Two-step hyperparameter optimization method: Accelerating hyperparameter search by using a fraction of a training dataset

Hyperparameter optimization (HPO) is an important step in machine learning (ML) model development, but common practices are archaic -- primarily relying on manual or grid searches. This is partly because adopting advanced HPO algorithms introduces added complexity to the workflow, leading to longer computation times. This poses a notable challenge to ML applications, as suboptimal hyperparameter selections curtail the potential of ML model performance, ultimately obstructing the full exploitation of ML techniques. In this article, we present a two-step HPO method as a strategic solution to curbing computational demands and wait times, gleaned from practical experiences in applied ML parameterization work. The initial phase involves a preliminary evaluation of hyperparameters on a small subset of the training dataset, followed by a re-evaluation of the top-performing candidate models post-retraining with the entire training dataset. This two-step HPO method is universally applicable across HPO search algorithms, and we argue it has attractive efficiency gains. As a case study, we present our recent application of the two-step HPO method to the development of neural network emulators for aerosol activation. Although our primary use case is a data-rich limit with many millions of samples, we also find that using up to 0.0025% of the data (a few thousand samples) in the initial step is sufficient to find optimal hyperparameter configurations from much more extensive sampling, achieving up to 135-times speedup. The benefits of this method materialize through an assessment of hyperparameters and model performance, revealing the minimal model complexity required to achieve the best performance. The assortment of top-performing models harvested from the HPO process allows us to choose a high-performing model with a low inference cost for efficient use in global climate models (GCMs).

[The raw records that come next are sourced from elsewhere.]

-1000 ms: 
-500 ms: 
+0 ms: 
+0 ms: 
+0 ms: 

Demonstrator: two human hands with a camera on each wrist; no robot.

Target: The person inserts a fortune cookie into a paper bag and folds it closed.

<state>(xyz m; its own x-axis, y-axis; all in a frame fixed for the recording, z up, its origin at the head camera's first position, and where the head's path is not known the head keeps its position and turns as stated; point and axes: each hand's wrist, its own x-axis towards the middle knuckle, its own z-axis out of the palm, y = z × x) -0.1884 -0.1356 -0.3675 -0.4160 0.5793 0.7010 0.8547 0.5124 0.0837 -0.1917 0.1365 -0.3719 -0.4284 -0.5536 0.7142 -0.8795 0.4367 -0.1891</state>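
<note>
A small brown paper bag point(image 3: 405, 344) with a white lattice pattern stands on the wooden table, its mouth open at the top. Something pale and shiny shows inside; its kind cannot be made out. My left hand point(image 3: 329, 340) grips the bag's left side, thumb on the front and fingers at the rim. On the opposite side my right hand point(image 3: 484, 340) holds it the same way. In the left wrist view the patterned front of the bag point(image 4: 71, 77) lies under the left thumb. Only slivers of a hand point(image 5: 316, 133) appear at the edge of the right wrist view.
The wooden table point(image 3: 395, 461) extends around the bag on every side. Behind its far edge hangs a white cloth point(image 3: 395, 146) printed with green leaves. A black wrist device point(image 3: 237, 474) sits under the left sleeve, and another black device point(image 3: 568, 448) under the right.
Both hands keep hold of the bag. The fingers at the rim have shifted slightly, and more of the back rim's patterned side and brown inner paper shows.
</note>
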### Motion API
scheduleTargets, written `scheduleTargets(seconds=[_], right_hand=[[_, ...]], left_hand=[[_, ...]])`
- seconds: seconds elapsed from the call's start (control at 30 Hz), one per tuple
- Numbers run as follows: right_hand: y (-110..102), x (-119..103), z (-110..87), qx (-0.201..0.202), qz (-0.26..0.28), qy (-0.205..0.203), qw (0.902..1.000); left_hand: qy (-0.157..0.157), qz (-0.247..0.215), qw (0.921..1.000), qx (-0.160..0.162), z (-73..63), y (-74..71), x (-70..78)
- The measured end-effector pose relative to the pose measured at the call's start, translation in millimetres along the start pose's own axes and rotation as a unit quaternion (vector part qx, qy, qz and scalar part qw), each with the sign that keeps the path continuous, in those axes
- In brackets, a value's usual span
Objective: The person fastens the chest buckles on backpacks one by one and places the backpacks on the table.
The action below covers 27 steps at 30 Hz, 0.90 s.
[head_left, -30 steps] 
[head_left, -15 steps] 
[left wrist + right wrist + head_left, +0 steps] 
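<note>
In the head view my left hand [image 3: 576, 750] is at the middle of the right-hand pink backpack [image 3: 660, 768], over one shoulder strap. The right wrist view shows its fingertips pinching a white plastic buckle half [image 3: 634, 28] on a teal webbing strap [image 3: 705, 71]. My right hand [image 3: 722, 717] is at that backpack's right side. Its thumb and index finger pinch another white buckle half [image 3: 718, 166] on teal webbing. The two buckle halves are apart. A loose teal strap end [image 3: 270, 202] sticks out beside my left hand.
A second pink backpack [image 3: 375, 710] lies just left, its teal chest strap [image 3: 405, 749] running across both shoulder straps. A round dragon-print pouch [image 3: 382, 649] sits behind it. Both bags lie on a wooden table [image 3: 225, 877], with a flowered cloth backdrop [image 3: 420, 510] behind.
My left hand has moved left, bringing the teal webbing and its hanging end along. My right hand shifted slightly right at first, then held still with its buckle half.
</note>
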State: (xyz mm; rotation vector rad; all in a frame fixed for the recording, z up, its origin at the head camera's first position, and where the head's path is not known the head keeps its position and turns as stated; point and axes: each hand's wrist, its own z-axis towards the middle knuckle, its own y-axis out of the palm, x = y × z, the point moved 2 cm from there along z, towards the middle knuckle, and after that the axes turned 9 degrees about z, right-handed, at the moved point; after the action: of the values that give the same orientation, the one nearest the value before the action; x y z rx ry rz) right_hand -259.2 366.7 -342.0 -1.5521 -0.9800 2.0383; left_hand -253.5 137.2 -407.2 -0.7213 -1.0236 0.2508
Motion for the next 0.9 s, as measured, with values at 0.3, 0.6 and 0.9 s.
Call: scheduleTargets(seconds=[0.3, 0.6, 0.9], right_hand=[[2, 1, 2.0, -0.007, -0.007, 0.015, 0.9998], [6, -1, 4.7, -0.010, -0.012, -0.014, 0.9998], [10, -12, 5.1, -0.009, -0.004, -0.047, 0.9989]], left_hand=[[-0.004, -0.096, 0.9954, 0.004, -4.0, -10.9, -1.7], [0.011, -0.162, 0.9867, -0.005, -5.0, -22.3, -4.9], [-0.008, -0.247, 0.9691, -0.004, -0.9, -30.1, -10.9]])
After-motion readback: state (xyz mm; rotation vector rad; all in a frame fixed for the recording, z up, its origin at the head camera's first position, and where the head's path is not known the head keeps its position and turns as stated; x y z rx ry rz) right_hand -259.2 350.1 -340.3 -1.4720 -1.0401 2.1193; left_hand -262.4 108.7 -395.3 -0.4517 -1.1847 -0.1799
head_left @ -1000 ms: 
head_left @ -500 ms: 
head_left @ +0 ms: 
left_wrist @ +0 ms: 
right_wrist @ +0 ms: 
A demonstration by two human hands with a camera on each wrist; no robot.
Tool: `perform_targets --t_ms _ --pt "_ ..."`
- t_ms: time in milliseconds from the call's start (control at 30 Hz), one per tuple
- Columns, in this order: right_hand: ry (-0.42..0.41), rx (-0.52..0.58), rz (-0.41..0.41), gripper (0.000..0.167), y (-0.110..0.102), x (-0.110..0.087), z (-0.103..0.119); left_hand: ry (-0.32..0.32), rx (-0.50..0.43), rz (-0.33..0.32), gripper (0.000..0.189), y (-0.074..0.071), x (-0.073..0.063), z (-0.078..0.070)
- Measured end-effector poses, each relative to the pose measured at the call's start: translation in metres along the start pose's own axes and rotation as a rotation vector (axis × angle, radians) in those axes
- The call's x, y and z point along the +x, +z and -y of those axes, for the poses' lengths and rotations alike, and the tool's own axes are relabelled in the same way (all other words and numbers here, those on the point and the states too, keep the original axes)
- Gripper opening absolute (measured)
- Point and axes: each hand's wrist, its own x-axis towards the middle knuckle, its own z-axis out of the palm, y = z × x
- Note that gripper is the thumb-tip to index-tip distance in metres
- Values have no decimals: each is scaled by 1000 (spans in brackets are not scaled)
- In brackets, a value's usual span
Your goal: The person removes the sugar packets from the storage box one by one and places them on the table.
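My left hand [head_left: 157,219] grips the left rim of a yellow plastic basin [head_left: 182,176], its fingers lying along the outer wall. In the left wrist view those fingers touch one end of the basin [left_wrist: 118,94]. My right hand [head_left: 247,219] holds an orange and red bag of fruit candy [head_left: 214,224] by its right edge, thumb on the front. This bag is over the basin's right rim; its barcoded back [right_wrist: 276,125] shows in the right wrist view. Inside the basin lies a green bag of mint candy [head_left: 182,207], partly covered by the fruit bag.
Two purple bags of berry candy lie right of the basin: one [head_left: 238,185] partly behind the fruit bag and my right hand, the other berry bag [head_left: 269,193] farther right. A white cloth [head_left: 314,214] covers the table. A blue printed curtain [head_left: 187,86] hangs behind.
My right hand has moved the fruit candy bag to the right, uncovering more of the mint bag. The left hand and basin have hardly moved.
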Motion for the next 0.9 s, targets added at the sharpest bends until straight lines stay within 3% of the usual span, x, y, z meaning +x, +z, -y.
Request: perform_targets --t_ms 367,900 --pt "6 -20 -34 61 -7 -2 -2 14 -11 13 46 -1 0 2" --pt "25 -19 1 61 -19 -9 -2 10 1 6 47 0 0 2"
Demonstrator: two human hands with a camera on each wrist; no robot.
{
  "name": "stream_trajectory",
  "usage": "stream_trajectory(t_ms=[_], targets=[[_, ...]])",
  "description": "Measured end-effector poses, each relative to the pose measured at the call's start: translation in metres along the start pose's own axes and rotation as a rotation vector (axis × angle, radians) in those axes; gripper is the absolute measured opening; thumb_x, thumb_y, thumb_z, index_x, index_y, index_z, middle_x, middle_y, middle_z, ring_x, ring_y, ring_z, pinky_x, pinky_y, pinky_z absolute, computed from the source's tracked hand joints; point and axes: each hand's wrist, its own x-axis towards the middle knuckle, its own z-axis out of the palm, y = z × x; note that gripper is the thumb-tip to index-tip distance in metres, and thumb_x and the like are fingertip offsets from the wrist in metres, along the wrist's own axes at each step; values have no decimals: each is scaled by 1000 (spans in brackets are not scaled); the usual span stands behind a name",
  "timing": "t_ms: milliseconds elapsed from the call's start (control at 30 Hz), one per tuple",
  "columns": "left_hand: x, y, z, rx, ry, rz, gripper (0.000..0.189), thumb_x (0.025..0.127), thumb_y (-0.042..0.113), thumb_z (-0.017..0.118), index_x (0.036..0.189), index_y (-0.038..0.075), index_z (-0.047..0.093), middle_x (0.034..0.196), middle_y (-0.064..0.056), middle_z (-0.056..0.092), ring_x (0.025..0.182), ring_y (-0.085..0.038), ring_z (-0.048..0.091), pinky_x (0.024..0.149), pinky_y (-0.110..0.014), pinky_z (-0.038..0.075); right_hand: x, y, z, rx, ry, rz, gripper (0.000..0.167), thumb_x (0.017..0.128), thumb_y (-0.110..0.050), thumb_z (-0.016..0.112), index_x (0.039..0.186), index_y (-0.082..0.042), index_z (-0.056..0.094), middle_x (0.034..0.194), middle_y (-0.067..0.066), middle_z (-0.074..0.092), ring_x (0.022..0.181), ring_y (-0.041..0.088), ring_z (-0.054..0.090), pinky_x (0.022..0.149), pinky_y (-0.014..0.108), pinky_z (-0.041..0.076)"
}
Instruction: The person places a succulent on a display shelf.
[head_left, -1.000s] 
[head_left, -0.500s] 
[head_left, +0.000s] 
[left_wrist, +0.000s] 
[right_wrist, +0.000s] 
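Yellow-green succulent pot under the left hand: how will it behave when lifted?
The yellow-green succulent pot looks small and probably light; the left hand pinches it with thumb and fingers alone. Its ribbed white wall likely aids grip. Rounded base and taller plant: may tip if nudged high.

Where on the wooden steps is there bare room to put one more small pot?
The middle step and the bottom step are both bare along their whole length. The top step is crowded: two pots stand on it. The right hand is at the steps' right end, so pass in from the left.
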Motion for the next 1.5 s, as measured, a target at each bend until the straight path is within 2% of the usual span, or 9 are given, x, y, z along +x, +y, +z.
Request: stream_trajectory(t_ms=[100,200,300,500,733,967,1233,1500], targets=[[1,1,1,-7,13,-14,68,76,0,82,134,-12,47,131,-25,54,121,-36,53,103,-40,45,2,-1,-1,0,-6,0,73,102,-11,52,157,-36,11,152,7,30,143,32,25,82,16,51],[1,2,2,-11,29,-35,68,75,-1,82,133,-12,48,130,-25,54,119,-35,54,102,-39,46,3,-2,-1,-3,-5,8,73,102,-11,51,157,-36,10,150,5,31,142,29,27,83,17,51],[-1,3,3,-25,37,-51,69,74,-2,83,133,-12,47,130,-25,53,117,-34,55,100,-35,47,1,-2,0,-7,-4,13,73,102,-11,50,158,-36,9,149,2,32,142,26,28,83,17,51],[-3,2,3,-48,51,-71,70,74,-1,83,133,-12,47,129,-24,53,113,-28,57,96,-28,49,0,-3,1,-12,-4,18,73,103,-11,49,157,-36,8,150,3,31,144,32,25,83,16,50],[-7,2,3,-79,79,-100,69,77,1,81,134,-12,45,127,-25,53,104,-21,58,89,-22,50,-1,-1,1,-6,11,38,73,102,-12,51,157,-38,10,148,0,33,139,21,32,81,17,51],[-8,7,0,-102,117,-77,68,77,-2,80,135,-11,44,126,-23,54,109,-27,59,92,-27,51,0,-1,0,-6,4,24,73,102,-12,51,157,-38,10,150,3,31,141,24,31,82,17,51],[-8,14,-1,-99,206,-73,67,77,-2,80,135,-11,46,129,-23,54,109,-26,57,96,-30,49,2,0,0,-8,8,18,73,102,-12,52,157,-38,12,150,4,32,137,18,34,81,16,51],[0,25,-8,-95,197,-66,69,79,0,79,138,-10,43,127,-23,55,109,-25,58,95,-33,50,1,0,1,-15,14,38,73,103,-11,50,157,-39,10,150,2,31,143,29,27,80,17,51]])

翻译：超参数优化（HPO）是机器学习（ML）模型开发中的重要环节，但当前常见做法仍较为陈旧——主要依赖人工调参或网格搜索。这在一定程度上是因为采用先进的HPO算法会增加工作流程的复杂度，导致计算时间延长。这对机器学习应用构成了显著挑战，因为次优的超参数选择会限制机器学习模型的潜力，最终阻碍机器学习技术的充分应用。本文基于应用机器学习参数化工作的实践经验，提出一种两步式HPO方法，作为降低计算需求与等待时间的策略性解决方案。初始阶段首先在训练数据集的少量子集上进行超参数初步评估，随后在使用完整训练数据集重新训练后，对表现优异的候选模型进行二次评估。这种两步式HPO方法适用于各类HPO搜索算法，我们认为它具有显著的效率提升优势。通过案例研究，我们展示了近期将两步式HPO方法应用于气溶胶活化的神经网络模拟器开发过程。尽管我们的主要应用场景属于数据丰富场景（包含数百万样本），但研究发现，在初始阶段仅使用0.0025%的数据（数千个样本）即可在更广泛的采样中寻得最优超参数配置，实现高达135倍的加速效果。通过超参数与模型性能的评估，该方法可揭示实现最优性能所需的最小模型复杂度。从HPO过程中筛选出的高性能模型组合，使我们能够选择兼具高精度与低推理成本的模型，从而高效应用于全球气候模型（GCM）。